Ministerial status reports, longer work days and mandated MK attendance at Knesset plenum hearings were among the recommendations made by Knesset Speaker Dalia Itzik Monday in her final report on her upcoming Knesset reforms. The Knesset House Committee and Speaker's Office have already published most of the reforms recommended in the report. On Monday, however, they began the process to initiate those reforms by allowing MKs to review and debate them. "This is going to be a long process, nobody expects these changes to be made overnight or without the proper debate," said Itzik. "I am sure that many people will be angry over these reforms. But I feel that they were just and much-needed." Itzik said that she had already heard murmurs of discontent from the cabinet, whose ministers would be required to attend 40-minute question and answer sessions in the plenum regarding their various ministerial duties. MKs were also weary of some of the reforms, such as stricter requirements on MK attendance in the plenum. "We cannot have a situation where 40 MKs demand the presence of the prime minister for a debate, and then barely half of those MKs attend the actual discussion," said Itzik. MKs have also voiced criticism over the timing of the report, claiming that Itzik is trying to pass it without due process. Itzik, however, has said that she will hand the report over to the Knesset committees for discussion. She added that many of the reforms were compiled in the wake of the Second Lebanon War. "During that time I asked myself if we, the Knesset, had acted in a better manner, maybe some of the mistakes of the war could have been avoided," she said, but did not elaborate.
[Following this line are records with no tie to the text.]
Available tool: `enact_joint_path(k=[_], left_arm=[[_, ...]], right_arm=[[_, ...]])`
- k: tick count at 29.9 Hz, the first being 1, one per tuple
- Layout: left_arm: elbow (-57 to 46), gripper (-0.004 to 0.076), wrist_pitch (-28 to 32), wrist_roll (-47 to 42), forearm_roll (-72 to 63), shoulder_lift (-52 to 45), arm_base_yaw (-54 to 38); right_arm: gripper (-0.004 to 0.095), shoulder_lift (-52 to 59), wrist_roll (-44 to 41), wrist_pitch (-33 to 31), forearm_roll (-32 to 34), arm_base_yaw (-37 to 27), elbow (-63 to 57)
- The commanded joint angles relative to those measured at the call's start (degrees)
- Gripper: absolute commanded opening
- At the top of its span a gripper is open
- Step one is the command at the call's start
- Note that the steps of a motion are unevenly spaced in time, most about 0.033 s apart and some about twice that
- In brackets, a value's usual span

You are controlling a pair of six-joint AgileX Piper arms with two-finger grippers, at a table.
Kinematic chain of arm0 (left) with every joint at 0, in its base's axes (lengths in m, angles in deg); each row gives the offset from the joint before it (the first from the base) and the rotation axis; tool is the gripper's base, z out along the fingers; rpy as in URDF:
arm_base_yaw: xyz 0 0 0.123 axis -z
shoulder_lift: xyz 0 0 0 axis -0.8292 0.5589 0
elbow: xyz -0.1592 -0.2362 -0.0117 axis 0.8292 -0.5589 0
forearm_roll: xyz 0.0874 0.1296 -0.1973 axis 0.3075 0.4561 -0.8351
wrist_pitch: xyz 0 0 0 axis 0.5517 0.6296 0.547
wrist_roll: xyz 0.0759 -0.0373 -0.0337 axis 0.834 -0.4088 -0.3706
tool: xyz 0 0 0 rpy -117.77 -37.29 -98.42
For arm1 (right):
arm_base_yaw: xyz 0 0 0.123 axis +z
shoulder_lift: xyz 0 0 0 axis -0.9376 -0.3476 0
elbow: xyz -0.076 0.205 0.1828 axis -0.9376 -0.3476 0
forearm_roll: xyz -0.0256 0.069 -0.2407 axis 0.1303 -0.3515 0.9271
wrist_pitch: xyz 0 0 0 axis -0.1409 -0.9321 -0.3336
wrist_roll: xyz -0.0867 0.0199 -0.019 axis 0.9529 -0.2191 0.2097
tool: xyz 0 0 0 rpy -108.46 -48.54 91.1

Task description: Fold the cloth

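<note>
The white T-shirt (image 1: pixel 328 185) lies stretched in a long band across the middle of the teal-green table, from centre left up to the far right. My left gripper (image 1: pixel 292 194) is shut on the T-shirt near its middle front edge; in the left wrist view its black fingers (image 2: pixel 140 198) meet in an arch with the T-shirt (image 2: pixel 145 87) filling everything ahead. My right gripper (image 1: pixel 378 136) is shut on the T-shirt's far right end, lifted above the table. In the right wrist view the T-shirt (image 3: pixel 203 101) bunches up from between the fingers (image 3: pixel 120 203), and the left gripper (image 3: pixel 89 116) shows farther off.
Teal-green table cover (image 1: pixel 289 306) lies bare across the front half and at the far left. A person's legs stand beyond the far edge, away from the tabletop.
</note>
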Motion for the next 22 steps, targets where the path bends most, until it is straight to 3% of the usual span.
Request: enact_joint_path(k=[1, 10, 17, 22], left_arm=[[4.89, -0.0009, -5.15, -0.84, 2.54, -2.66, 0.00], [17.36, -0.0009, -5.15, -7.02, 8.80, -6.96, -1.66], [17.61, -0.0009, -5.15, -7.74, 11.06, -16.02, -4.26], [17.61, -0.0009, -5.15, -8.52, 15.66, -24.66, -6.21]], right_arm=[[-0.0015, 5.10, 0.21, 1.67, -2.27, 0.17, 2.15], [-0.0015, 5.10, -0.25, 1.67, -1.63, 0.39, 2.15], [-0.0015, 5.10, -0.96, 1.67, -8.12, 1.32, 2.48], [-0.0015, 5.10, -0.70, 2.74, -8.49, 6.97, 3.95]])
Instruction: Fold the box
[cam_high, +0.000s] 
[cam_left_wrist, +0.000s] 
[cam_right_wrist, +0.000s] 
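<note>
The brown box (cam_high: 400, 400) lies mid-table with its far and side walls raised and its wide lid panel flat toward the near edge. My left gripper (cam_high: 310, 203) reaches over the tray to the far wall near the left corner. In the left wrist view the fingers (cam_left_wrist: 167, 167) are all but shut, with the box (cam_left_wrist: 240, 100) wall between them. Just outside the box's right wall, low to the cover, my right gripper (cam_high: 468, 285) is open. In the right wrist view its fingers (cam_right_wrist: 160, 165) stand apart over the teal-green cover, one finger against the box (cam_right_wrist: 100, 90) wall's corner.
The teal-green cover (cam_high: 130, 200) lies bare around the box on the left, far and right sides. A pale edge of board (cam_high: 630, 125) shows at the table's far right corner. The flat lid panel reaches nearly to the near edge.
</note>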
Last month, Itzik won a victory over the Finance Ministry by cutting out significant portions of the Economics Arrangements bill that normally accompanies the yearly budget. The bill, which is actually a collection of financial reforms bundled together and packaged as a whole, has been criticized as pork barrel legislation. Itzik has sworn to do away with the bill altogether as part of her reforms. "The Knesset cannot allow itself to be run over. It is the representative of the people, and must defend their rights," said Itzik.